▸ BRIEF:
Report how many lines of these entries hold the string "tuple"; reply with the number alone.

--- GIVEN RECORDS ---

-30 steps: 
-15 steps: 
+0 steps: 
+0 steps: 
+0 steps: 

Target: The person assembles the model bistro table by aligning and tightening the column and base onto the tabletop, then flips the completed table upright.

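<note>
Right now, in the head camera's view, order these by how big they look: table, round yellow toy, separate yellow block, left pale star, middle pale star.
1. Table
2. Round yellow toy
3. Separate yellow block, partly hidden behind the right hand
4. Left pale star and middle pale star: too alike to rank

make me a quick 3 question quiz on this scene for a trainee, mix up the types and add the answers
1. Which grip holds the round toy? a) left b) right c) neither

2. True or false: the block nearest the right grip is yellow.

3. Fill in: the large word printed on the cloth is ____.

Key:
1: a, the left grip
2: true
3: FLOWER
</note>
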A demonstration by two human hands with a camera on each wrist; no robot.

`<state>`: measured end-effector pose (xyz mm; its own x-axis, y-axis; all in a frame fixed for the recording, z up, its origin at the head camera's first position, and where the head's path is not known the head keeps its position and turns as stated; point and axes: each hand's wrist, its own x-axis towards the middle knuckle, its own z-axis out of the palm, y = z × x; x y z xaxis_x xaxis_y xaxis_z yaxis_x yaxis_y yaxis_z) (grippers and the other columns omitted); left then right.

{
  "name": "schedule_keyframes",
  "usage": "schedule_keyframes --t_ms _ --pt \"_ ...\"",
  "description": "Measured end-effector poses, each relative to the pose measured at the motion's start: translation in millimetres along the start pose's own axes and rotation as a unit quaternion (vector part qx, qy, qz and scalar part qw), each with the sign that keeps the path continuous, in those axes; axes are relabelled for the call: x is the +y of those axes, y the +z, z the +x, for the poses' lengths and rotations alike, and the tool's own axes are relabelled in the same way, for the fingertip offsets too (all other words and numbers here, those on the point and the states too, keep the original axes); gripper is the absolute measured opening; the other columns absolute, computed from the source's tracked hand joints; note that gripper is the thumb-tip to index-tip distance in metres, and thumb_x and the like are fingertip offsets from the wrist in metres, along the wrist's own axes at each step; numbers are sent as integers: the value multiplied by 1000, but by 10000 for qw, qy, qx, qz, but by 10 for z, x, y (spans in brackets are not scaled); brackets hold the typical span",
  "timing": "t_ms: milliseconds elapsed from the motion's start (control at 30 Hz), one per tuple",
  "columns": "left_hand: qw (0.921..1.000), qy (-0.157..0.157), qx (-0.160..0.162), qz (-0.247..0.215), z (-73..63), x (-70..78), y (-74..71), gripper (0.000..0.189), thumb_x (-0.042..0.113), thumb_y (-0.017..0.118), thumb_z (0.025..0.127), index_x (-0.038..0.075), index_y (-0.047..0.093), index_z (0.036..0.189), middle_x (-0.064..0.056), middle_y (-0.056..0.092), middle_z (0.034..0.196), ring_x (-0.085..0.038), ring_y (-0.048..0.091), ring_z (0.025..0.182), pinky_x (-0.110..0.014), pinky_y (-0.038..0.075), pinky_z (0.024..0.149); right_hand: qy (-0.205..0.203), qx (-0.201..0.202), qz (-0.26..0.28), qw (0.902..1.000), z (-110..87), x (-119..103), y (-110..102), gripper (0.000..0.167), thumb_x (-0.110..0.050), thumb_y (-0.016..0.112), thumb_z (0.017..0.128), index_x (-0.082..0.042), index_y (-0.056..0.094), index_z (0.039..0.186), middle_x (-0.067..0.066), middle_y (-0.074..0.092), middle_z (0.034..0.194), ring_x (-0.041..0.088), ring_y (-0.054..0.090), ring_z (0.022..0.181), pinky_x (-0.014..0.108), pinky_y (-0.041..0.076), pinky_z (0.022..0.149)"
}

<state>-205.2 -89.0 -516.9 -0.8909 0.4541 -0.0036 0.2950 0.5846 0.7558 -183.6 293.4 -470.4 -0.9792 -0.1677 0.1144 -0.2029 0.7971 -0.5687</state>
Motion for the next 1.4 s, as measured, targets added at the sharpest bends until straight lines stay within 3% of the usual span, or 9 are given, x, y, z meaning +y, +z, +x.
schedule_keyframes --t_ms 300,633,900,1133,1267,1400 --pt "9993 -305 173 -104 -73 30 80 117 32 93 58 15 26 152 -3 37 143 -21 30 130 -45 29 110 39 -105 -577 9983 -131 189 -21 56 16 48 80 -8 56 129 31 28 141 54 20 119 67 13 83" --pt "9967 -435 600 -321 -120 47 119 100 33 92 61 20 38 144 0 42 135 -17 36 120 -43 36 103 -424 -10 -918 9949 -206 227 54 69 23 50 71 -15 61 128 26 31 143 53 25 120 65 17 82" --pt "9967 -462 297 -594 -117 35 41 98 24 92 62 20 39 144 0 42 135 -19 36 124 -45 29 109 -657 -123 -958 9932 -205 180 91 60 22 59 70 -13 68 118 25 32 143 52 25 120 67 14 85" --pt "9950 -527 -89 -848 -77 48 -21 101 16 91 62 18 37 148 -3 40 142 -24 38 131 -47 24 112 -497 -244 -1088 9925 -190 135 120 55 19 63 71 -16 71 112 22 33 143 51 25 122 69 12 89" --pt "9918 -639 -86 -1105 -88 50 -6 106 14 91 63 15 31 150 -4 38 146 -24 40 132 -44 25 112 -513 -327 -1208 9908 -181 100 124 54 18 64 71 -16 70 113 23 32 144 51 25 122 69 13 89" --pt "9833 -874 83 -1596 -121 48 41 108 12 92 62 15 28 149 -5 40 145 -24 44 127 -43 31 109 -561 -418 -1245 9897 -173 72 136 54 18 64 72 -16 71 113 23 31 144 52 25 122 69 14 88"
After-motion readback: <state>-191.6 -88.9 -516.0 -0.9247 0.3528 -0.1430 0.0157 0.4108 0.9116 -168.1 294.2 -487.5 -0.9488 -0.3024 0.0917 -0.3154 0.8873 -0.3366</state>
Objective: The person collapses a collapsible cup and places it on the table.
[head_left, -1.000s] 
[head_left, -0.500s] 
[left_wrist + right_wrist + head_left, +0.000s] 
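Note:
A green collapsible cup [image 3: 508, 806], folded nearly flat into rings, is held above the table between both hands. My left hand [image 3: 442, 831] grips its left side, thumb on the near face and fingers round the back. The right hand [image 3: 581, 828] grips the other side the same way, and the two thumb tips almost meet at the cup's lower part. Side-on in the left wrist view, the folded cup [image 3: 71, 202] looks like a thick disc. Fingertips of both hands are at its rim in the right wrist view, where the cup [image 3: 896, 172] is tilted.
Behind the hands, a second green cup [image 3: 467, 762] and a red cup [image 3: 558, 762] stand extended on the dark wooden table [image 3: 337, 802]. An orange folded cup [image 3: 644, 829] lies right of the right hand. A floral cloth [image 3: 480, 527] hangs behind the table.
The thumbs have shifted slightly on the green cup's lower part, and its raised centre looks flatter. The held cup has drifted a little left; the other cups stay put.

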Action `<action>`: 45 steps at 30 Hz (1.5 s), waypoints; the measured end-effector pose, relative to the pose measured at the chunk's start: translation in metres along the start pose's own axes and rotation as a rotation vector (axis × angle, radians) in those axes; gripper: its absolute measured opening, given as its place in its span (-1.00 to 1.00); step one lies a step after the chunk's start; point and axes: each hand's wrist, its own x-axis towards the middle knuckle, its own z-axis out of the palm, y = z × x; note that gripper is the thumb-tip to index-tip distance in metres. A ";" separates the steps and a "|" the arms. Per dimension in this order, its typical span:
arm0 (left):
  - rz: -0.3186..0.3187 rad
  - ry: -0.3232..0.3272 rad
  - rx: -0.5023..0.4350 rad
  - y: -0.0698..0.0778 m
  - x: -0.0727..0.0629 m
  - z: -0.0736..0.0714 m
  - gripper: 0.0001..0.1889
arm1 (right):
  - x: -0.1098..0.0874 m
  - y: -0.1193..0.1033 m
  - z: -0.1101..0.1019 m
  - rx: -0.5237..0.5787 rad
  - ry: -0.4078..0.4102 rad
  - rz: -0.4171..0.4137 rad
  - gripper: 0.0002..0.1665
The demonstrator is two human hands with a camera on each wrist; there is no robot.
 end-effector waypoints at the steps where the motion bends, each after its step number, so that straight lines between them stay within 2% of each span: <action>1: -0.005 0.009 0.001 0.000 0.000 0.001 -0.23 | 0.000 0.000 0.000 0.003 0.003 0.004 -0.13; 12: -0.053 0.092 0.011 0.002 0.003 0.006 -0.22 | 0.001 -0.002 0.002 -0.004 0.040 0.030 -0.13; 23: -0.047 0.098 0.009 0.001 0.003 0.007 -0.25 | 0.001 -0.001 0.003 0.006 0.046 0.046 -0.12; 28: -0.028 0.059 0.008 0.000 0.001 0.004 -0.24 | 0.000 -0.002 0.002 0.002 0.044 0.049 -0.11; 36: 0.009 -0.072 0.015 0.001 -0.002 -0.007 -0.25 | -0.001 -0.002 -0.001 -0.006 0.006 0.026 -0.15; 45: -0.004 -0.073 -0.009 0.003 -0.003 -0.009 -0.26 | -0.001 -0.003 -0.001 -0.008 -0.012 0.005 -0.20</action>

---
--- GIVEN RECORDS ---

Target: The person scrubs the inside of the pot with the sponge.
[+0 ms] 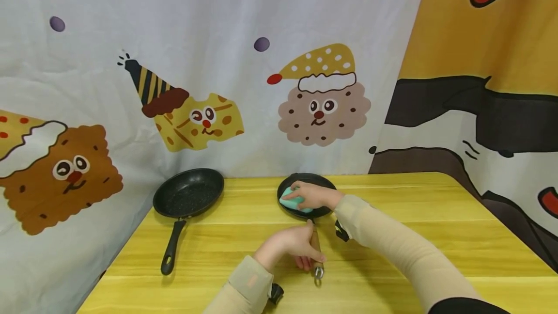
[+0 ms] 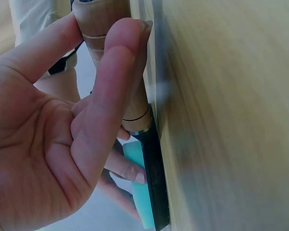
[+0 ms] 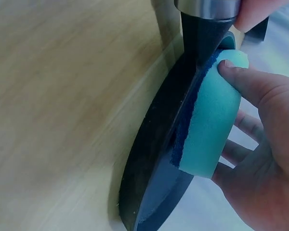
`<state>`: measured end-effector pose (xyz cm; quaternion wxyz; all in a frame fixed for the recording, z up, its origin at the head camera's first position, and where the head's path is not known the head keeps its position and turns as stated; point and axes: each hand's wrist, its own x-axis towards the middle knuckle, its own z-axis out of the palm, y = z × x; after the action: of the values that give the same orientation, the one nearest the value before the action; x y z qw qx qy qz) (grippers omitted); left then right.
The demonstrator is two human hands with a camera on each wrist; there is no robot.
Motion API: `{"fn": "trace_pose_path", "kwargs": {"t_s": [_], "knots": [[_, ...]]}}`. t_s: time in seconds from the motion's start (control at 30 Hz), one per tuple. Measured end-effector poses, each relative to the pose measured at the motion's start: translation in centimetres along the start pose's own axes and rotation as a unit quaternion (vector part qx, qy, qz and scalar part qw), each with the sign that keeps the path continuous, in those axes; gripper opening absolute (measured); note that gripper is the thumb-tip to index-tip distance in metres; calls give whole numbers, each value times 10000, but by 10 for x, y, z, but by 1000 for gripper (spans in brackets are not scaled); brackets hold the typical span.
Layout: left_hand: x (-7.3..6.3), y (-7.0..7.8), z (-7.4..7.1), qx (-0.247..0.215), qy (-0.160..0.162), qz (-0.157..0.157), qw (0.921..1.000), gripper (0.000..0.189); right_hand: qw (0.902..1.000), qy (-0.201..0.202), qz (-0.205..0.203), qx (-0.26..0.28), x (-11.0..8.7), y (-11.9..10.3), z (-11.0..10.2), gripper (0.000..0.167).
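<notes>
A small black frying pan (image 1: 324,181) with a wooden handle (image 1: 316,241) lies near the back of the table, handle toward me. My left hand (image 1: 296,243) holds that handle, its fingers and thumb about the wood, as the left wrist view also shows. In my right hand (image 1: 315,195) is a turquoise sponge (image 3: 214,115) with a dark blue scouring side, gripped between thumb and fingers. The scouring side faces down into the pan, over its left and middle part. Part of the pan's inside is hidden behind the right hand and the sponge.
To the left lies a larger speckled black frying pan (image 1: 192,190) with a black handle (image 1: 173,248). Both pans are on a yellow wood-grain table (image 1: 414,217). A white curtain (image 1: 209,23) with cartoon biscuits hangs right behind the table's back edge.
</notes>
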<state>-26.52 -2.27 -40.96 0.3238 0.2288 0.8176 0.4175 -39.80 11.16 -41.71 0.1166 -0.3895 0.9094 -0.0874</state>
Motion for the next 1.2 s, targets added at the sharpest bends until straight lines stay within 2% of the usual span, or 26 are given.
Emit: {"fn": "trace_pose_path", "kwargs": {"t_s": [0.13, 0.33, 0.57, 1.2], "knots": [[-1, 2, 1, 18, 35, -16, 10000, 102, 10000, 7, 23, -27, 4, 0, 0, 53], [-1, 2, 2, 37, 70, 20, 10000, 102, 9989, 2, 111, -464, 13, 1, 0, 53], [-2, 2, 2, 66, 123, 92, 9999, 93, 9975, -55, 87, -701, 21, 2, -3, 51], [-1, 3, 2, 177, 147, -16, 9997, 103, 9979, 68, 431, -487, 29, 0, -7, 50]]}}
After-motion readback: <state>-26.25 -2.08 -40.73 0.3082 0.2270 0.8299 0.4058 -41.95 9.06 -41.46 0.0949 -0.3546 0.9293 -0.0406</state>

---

▸ SOLVED PROBLEM:
2